夏季講習会編

二十一 調査(一)

 七月二十四日。世間は夏休み真っただ中だ。

 窓から射す日差しは既に夏のものとなっており、席が窓際の生徒は日差しの熱に負けそうだ。

 彩芽たちはというと、いつも通り学校に来ていた。

 それは、胡蝶館女学校が勉強に力を入れている学校だからだ。そのため、毎年夏休みにはこうして講習会がある。

 彩芽は知らなかったため、終業式の日には浮かれていた。まさか夏休みも学校に行かなくてはならないとは、全く思っていなかった。

 今日最後の講習は、自習となっている。近くの席同士で課題に取り組む者、課題そっちのけでおしゃべりに興じる者と様々だった。

「何で、夏休みなのに学校来なきゃいけないの〜⋯⋯」

 彩芽は文句を言った。

「祓魔師の力を磨くためよ。我慢して」

 蘭はこちらを振り返らずに返す。

「そうだけどさぁ⋯⋯分かんないとこがあるんだよー」

 彩芽はさらに文句を垂れる。

「見せてちょうだい。⋯⋯あぁ、これは教科書の欄外に小さく書いてあるわよ」

 蘭が上半身をひねって振り返り、プリントをのぞき込む。

「えっ、ありがとう! 何ページ?」

「三十四ページよ」

「ありがと! ⋯⋯あっ、ほんとだ。こんなとこに!」

 三十四ページをよく見ると、求めていた答えはとても気づきにくいところにあった。

「どういたしまして」

 蘭は自らのプリントに向き直った。

「⋯⋯蘭ちゃん」

 彩芽は蘭の背中をシャープペンシルの上部でつつく。

「何かしら」

 再び、蘭が振り返る。

「ねぇ、千風ちゃんが言ってた『濁悪じょくあく』って何なんだろう?」

 彩芽は尋ねる。期末試験の最終日に、千風が言っていた「濁悪」とは何か、さっぱり分からない。あれから考えてみたが、彩芽の知らない言葉だった。

「さあ⋯⋯分からないけれど、祓魔師わたくしたちにとってよくない存在であることは確かだわ」

「うん、そうだよね⋯⋯」

「どうしたの」

 蘭がこちらに向き直る。

「何か、上手く言えないんだけど⋯⋯このままだと、すごく悪いことが起きる気がする⋯⋯」

「彩芽もそう思うのね」

「うん⋯⋯」

「一度、わたくしたちで調べてみましょう」

「そうだね。何か分かるかもしれないし」

 彩芽はうなずき、課題に向き直った。


 チャイムが鳴り、今日の講習は全て終了した。生徒は皆、おしゃべりに花を咲かせながら下校していく。

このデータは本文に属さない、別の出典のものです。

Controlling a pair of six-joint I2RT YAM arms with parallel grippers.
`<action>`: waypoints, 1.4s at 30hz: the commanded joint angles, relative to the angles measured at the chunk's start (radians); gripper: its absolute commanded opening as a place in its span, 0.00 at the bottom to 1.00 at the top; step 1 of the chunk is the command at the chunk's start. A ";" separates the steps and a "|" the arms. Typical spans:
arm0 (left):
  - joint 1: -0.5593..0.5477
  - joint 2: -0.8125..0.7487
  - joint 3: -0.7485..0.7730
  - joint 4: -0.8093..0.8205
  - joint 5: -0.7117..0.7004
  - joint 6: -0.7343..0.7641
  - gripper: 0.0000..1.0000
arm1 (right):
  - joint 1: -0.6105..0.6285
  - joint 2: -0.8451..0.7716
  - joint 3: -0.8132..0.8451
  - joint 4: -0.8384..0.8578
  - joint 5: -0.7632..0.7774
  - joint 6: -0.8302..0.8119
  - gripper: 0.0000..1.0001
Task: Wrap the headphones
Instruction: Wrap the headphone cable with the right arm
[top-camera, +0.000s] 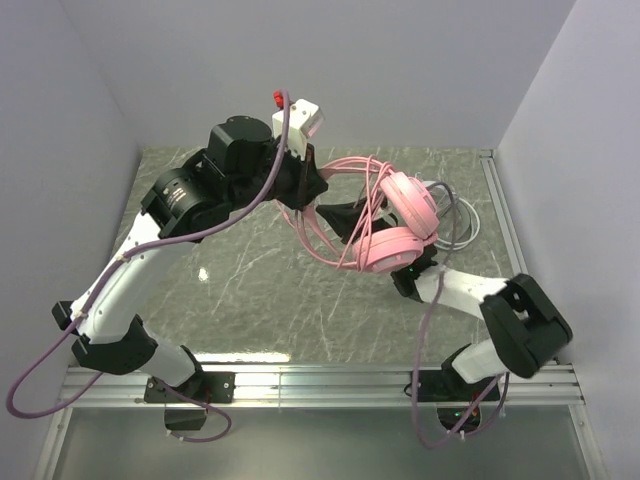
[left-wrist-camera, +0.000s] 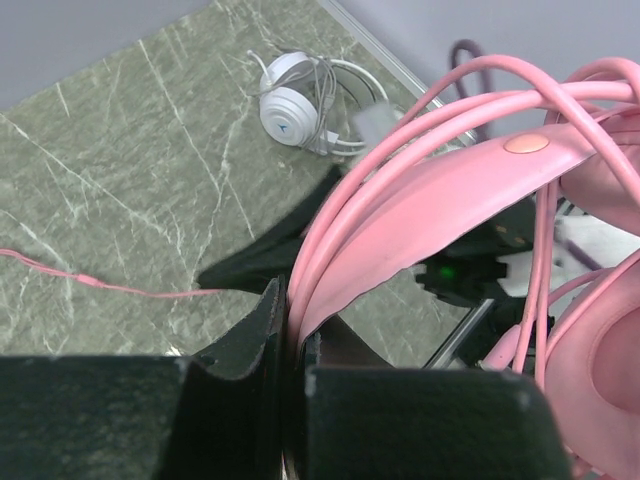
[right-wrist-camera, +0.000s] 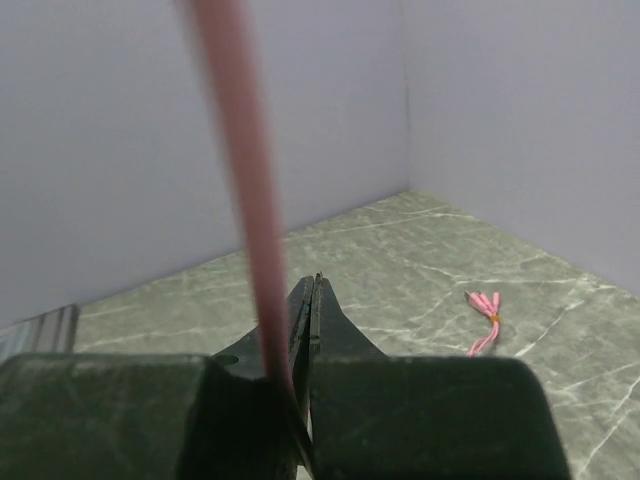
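Observation:
The pink headphones (top-camera: 402, 228) hang above the table's middle, their pink cord (top-camera: 330, 245) looped around them. My left gripper (top-camera: 316, 198) is shut on the pink headband and cord loops (left-wrist-camera: 400, 215); the jaws pinch them (left-wrist-camera: 290, 325). My right gripper (top-camera: 352, 218) reaches in from under the cups, and in the right wrist view its jaws (right-wrist-camera: 315, 290) are shut with the pink cord (right-wrist-camera: 245, 200) running down into them. The white-grey headphones (left-wrist-camera: 295, 105) lie on the table by the right wall, partly hidden in the top view (top-camera: 468, 215).
The cord's pink plug end (right-wrist-camera: 487, 318) lies on the marble table. A thin stretch of pink cord (left-wrist-camera: 100, 284) trails across the table. Grey walls close in the back and both sides. A metal rail (top-camera: 330, 380) runs along the near edge.

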 joint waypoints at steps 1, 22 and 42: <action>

 彩芽と蘭はといえば、その流れに逆らっている。向かう先は図書館だ。

 図書館は自習する生徒のため、講習会が終わった後も開館している。閉館時間はいつも、学校の最終下校時間と同じである。この時期は日が長いため、夜七時が最終下校時間となっている。今は昼の二時で、閉館までは五時間ある。調べ物をするのには、十分な時間だろう。

「どこの棚から見る?」

 彩芽は辺りを見回す。

「まず、学校の歴史に関わる本から調べましょう。棚は⋯⋯あそこね」

 蘭は図書館の奥まったところを指さす。そこには、「胡蝶館女学校 関連本コーナー」と書かれた手作りのポップがついた棚があった。

「手分けして調べましょう。彩芽は棚の上半分を調べてちょうだい。わたくしは下半分を調べるわ」

「分かった!」

 二人は棚から本を取り出し、次々と目を通す。

 最終下校時間まで粘ったが、全ての本を調べることはできなかった。

 その日は諦め、二人は下校した。